The grounding of ‘goods’

Home Opinions The grounding of ‘goods’

Last week, Emily Runge responded (“West’s political solution goes in the wrong direction,” Nov. 6) to my original article (“The unappealing politics of universal rhetoric,” Oct. 30), which had claimed that the intractability of political discourse stems from “rights-talk.” She insightfully highlighted several of my unclear original claims, and I’d like to clarify these by responding to some of hers.

She writes: “While human rights are a bad standard [for evaluating the justice of a the political order], the alternative of human goods that West advocates is worse. The first and most obvious problem with human goods is that they lack an objective standard.”

Human goods do provide an objective standard because they flow from common human nature. Reason directs each human person, by nature, to certain goods as the ends of action, and thus every choice evaluates the circumstances and chooses a good to attain. If we seek the “reasons” for this choice — the purpose of the action — then we ultimately arrive at some reason that can no longer be explained in terms of anything else. That is, we choose some things for their own sake.

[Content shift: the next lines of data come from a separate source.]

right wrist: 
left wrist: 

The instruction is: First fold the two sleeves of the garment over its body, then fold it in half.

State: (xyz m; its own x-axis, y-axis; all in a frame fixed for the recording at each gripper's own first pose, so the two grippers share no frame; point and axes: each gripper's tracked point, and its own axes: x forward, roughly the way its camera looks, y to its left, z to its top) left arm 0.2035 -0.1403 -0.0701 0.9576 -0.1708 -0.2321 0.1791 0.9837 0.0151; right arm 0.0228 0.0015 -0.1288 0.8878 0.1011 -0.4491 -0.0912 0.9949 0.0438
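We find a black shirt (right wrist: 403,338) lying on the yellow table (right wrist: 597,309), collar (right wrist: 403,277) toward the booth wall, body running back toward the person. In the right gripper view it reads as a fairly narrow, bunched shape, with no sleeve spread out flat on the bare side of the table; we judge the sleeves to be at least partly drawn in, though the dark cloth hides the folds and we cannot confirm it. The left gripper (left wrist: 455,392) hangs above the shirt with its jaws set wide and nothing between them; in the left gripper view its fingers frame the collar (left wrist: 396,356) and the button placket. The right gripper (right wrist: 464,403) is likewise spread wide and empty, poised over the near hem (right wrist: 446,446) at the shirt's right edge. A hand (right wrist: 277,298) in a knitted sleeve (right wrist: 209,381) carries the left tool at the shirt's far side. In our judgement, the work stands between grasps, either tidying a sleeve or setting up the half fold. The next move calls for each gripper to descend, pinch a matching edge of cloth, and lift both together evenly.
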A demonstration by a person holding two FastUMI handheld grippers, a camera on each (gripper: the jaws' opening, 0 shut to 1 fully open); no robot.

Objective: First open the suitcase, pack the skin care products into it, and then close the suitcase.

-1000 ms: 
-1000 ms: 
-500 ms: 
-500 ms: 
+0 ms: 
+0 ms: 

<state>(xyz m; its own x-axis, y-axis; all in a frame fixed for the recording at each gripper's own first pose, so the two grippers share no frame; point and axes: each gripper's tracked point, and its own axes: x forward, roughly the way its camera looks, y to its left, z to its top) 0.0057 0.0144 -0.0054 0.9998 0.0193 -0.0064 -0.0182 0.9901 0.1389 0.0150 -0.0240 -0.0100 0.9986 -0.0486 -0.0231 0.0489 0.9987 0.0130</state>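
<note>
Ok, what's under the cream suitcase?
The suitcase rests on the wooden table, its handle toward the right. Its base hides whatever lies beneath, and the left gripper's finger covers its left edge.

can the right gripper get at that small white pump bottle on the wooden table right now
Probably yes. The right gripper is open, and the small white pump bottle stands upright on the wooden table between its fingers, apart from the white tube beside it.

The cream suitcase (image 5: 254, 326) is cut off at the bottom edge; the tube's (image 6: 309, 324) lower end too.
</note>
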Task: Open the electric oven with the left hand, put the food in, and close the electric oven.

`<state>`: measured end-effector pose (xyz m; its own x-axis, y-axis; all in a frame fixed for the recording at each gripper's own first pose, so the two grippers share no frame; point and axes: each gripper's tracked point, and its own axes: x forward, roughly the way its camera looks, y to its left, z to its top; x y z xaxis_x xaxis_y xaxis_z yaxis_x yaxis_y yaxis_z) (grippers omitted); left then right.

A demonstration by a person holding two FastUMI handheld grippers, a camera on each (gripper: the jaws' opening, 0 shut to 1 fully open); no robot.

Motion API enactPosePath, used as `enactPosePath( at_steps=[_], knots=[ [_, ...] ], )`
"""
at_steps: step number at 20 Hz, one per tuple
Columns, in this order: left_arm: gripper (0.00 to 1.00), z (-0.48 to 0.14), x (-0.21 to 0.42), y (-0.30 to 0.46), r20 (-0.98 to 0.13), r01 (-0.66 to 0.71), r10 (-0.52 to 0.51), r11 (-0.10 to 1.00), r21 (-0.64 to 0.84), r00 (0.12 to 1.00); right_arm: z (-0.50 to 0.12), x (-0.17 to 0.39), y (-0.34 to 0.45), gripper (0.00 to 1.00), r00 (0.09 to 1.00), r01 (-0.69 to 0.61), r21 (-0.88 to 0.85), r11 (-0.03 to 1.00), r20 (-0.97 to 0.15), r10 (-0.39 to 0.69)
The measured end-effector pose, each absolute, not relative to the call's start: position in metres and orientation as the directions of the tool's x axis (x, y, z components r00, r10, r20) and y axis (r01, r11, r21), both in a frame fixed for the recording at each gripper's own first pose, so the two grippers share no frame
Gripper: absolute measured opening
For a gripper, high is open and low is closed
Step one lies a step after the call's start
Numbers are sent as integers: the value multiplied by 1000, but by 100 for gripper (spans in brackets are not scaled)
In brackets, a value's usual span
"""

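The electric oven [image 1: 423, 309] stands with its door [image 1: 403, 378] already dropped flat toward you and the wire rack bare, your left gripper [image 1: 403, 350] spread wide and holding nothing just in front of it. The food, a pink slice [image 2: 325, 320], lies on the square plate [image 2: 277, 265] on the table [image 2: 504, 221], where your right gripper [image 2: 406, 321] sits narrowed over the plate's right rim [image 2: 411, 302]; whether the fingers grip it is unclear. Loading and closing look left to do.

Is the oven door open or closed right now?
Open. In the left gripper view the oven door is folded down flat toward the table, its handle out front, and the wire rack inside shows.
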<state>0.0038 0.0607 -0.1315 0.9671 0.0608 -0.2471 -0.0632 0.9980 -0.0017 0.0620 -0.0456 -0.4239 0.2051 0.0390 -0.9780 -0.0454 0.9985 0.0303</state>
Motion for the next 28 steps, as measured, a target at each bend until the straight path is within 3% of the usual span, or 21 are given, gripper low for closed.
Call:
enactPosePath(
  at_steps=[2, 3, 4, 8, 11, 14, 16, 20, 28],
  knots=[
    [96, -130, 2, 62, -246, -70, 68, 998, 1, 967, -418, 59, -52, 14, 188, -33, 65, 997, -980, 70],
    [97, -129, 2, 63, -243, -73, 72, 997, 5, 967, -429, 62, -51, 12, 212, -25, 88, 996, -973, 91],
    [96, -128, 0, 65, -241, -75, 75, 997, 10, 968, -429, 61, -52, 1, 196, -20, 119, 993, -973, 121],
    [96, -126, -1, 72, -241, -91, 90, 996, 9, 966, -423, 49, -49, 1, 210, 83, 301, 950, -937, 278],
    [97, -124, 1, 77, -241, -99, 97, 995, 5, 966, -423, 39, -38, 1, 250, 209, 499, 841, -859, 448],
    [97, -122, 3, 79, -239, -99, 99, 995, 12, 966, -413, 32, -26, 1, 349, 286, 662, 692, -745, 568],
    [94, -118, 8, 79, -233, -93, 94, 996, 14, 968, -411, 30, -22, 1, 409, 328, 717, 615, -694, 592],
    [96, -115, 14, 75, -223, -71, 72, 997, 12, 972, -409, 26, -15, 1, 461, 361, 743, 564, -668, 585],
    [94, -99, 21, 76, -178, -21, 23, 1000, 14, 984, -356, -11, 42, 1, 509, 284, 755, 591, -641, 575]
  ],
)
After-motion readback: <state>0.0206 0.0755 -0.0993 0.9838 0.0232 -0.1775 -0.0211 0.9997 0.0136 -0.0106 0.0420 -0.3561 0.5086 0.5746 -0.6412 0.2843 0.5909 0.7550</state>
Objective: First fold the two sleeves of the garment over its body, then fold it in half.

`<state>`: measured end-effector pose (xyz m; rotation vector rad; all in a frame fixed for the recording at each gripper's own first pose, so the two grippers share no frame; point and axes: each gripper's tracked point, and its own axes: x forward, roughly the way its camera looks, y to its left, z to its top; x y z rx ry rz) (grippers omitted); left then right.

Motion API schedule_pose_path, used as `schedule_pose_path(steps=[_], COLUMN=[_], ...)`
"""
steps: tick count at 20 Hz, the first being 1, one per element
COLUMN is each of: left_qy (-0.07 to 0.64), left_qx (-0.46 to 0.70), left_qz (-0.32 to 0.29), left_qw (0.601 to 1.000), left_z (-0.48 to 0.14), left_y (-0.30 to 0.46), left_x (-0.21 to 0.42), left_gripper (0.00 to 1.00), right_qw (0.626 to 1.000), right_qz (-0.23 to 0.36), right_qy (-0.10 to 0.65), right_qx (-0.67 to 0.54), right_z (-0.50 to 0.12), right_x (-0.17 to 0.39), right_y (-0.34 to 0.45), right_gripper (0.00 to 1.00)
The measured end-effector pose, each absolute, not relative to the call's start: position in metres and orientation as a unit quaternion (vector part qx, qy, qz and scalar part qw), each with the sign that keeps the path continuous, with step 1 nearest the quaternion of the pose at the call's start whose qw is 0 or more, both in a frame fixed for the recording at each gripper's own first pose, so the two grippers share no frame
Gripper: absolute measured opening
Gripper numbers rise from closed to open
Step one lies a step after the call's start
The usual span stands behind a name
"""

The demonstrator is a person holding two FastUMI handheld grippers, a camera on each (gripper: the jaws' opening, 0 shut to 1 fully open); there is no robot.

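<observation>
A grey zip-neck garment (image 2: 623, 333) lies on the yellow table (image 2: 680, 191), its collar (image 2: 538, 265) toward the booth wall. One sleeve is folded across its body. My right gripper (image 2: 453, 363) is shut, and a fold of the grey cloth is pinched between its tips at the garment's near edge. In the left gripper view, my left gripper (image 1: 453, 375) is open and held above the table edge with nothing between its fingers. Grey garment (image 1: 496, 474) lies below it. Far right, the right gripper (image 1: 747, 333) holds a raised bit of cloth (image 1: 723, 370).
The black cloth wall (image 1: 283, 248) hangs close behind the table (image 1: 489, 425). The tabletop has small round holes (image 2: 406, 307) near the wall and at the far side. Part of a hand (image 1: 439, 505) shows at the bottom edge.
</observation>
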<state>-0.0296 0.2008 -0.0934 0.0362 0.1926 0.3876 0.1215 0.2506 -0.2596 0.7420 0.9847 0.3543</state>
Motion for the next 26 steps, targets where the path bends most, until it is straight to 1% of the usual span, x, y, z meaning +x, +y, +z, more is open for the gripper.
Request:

In this category, I would place life, knowledge, friendship, and perhaps certain others. These are basic human goods.

Imagine, for example, that I have chosen to read a book, and you ask me why I’m reading it. I could give all sorts of tentative or relative reasons: My professor assigned it, I’m avoiding homework, I have 10 minutes to kill before dinner, etc. But all of these relative reasons demand a more final reason: Why avoid homework in this way? Why does your professor affect your choices? If this is not to go on forever, there must be some terminal reason that is, in some sense, self-evident: I have chosen to read this book because knowledge is a human good, and that is a sufficient explanation.

To complicate things, the Aristotelian tradition claims that political organization arises for the sake of these goods — self-preservation (life), friendship, etc. If this is the origin of the political, then its justice must be determined in terms of the attainment (or not) of the human goods that bring it into being, and each person must be respected as a locus of human flourishing.

This account of the political is emphatically grounded in human nature.

But if this account describes the human condition, then Runge improperly presumes that one can only have a conception of “permanent human nature” if one understands it in terms of natural rights.

Indeed, speaking primarily in terms of rights can undermine a robust understanding of human nature. Runge’s article helps make this point: “Evaluating [the justice of welfare] from a natural rights standpoint, the law of self-preservation and the right to life offer a clearer solution [than the standard of human goods]. Welfare is justified only to preserve a person’s life.”

She cites the right to life as the justification for a welfare state. Yet this usage of the right to life certainly has a different meaning from, say, debates about abortion. There we might say it secures a negative right; here, a positive one. But if the right to life has these two different but somehow related meanings, then some rationale for applying the term to both situations must exist. If Runge hopes to justify this positive right, then she must give a reason for extending the original right to this additional class of cases; if she does not give this rationale, then she opens herself up to the criticism that she has equivocated.

But she has not equivocated: The implicit rationale that justifies both applications depends upon the insight that life is a human good, a necessary condition of full human flourishing, and that any just society must respect life in countless distinct but analogous situations.

When we simply apply the right to life in a variety of situations, it covers over that central rationale and that more original recognition that life leads to full human flourishing and ought to be protected. This concealment prevents us from thinking critically about the real justifications of the policy, and therefore encourages a superficial understanding of human nature.